- [TASK ITEM] Give back the whole listing verbatim, printing none of its pictures.

========================================

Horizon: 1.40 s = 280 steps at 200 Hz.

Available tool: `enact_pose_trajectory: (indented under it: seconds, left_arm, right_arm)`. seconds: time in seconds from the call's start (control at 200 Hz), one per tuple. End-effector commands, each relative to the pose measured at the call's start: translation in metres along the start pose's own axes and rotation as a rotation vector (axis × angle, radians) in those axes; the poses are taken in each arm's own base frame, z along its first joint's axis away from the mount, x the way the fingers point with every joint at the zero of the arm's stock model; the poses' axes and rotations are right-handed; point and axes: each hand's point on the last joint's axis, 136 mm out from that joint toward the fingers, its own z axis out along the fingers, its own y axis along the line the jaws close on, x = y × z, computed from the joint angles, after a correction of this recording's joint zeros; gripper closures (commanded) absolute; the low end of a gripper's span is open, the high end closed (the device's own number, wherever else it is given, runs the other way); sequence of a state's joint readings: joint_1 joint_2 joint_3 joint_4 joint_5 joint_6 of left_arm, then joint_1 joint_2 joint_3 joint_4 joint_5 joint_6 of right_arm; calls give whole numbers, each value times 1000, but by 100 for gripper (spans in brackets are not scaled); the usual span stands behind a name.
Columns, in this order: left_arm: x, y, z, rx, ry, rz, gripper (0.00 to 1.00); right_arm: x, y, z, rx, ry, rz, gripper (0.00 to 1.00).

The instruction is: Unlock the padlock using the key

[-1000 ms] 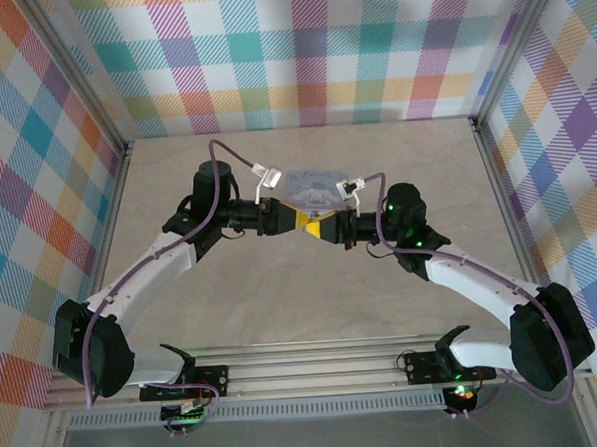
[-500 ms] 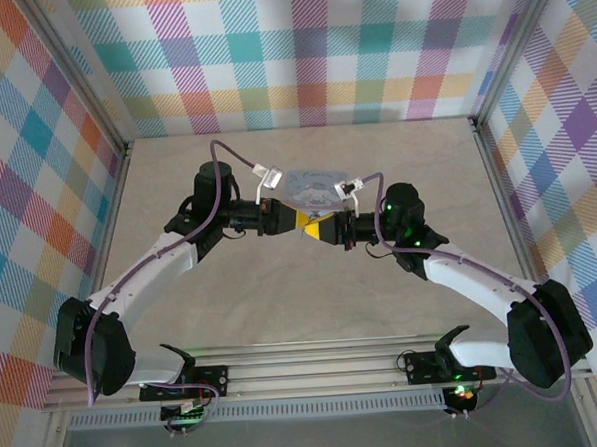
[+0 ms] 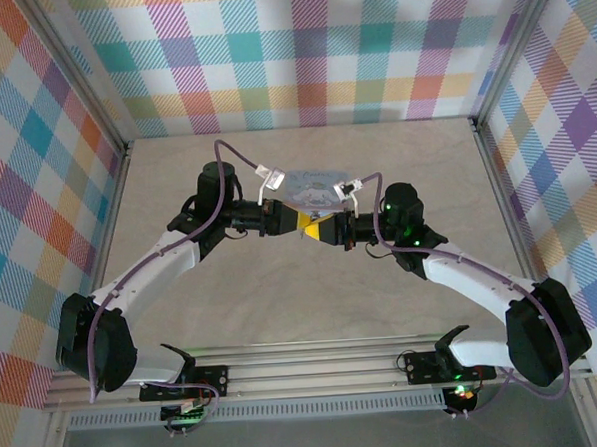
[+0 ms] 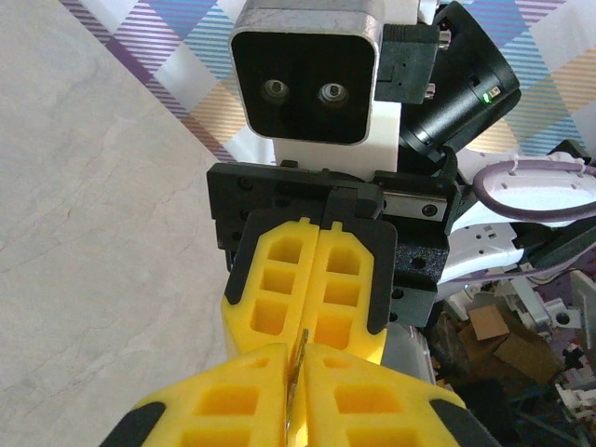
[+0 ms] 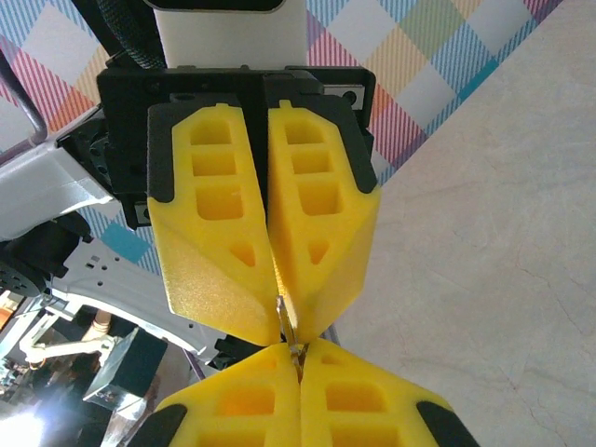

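Observation:
My two grippers meet tip to tip above the middle of the table. The left gripper (image 3: 303, 221) and the right gripper (image 3: 325, 228) both have yellow fingers pressed together. A thin metal key (image 4: 299, 371) stands edge-on in the seam of the left gripper (image 4: 300, 361), and its tip reaches the shut fingers of the right gripper (image 4: 315, 331). In the right wrist view the key (image 5: 288, 326) runs from the left gripper (image 5: 277, 312) down into the seam of the right gripper (image 5: 300, 358). The padlock is out of view.
A pale blue tin box (image 3: 312, 186) lies on the table just behind the joined grippers. Bare beige tabletop (image 3: 283, 304) spreads in front and to both sides. Checked walls and metal rails (image 3: 496, 173) close in the table.
The left gripper's fingers have closed onto the key. The left wrist has shifted slightly right toward the right gripper, which has stayed shut and almost still.

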<state>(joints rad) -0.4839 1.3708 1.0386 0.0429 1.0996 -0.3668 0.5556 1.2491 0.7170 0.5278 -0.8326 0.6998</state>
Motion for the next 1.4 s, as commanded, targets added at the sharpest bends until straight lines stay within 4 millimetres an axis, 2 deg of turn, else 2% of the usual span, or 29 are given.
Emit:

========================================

- [TASK OUTPUT]
Horizon: 1.40 s = 280 steps at 200 Hz.

Available tool: `enact_pose_trajectory: (indented under it: seconds, left_arm, right_arm)`. seconds: time in seconds from the call's start (control at 200 Hz), one per tuple. End-effector commands, each relative to the pose measured at the call's start: translation in metres along the start pose's own axes and rotation as a rotation vector (axis × angle, radians) in those axes; the poses are taken in each arm's own base frame, z along its first joint's axis away from the mount, x the way the fingers point with every joint at the zero of the arm's stock model; the poses' axes and rotations are right-handed; point and axes: each hand's point on the last joint's axis, 136 mm out from that joint toward the fingers, its own z axis out along the fingers, its own y axis along the line the jaws close on, x = y × z, computed from the joint angles, after a correction of this recording's joint zeros; gripper closures (commanded) absolute; the low end of a gripper's span is open, the high end closed (the device's own number, wherever else it is given, runs the other way); sequence of a state's joint readings: joint_1 joint_2 joint_3 joint_4 joint_5 joint_6 of left_arm, then joint_1 joint_2 joint_3 joint_4 joint_5 joint_6 of right_arm; calls give whole numbers, each value times 1000, but by 100 for gripper (spans in brackets are not scaled); the usual span stands behind a name.
Columns, in this order: left_arm: x, y, z, rx, ry, rz, gripper (0.00 to 1.00); right_arm: x, y, z, rx, ry, rz, gripper (0.00 to 1.00).

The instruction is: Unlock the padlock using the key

[-1000 ms] 
[-500 ms] 
[+0 ms] 
[+0 ms] 
[+0 ms] 

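Observation:
My two grippers meet tip to tip above the middle of the table. The left gripper (image 3: 303, 221) and the right gripper (image 3: 325, 228) both have yellow fingers pressed together. A thin metal key (image 4: 299, 371) stands edge-on in the seam of the left gripper (image 4: 300, 361), and its tip reaches the shut fingers of the right gripper (image 4: 315, 331). In the right wrist view the key (image 5: 288, 326) runs from the left gripper (image 5: 277, 312) down into the seam of the right gripper (image 5: 300, 358). The padlock is out of view.
A pale blue tin box (image 3: 312, 186) lies on the table just behind the joined grippers. Bare beige tabletop (image 3: 283, 304) spreads in front and to both sides. Checked walls and metal rails (image 3: 496, 173) close in the table.
The left gripper's fingers have closed onto the key. The left wrist has shifted slightly right toward the right gripper, which has stayed shut and almost still.
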
<state>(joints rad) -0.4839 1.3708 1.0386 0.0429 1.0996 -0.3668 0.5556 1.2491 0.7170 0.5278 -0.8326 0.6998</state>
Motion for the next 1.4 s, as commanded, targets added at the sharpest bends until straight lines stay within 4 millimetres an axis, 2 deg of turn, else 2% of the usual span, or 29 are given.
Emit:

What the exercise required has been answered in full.